### TASK TO COMPLETE
Your answer must consist solely of the lines from the start of the entries below through the line with "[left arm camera", unchanged.

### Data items
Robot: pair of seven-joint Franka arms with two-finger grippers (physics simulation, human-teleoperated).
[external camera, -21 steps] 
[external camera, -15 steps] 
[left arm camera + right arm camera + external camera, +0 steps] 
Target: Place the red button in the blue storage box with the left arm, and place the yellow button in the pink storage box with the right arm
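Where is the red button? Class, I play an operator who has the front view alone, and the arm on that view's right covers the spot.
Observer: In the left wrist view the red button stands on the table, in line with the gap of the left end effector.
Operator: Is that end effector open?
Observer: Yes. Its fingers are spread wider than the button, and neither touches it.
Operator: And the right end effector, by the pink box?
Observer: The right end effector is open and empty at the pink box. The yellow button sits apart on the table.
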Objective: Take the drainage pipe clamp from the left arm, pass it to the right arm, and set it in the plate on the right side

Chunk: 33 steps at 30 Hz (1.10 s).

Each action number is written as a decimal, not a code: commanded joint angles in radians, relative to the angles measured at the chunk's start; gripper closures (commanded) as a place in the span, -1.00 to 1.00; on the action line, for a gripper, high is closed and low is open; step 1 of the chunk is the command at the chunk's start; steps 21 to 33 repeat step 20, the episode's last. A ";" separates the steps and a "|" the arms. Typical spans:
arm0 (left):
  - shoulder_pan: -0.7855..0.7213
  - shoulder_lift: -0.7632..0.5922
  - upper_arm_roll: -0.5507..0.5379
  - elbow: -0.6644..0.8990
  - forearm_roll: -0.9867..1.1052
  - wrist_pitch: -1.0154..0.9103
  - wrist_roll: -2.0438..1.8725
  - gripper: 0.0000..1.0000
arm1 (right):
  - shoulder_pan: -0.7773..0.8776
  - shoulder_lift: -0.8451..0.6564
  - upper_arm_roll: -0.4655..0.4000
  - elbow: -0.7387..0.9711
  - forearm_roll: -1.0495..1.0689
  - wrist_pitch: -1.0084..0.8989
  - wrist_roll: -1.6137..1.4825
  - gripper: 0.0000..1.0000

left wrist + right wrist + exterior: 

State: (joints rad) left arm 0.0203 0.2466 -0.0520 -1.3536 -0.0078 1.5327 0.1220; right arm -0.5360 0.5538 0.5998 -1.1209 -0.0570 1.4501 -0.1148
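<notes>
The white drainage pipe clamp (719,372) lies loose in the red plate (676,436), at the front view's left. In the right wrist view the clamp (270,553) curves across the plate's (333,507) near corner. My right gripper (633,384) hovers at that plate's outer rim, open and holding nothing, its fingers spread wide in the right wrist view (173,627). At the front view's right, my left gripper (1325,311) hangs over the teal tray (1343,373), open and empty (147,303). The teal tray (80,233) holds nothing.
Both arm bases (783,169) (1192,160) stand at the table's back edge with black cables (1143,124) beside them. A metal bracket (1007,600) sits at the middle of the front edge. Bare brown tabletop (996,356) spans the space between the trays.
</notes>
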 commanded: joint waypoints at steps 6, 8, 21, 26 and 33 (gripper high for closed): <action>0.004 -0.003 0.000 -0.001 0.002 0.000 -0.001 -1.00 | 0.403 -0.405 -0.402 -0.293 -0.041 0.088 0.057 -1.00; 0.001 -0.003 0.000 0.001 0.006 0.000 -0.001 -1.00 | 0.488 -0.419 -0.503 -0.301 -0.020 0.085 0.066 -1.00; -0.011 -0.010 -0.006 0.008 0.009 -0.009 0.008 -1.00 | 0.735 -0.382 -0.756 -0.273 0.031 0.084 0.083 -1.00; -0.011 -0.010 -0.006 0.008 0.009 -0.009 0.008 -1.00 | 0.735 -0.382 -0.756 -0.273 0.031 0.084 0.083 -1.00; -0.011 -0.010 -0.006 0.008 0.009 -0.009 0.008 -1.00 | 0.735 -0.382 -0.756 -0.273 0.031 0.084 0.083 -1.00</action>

### RESULT
Robot: pair of seven-joint Franka arms with two-finger grippers (physics simulation, human-teleoperated).
[external camera, -21 steps] 
[external camera, -15 steps] 
[left arm camera + right arm camera + external camera, +0 steps] 

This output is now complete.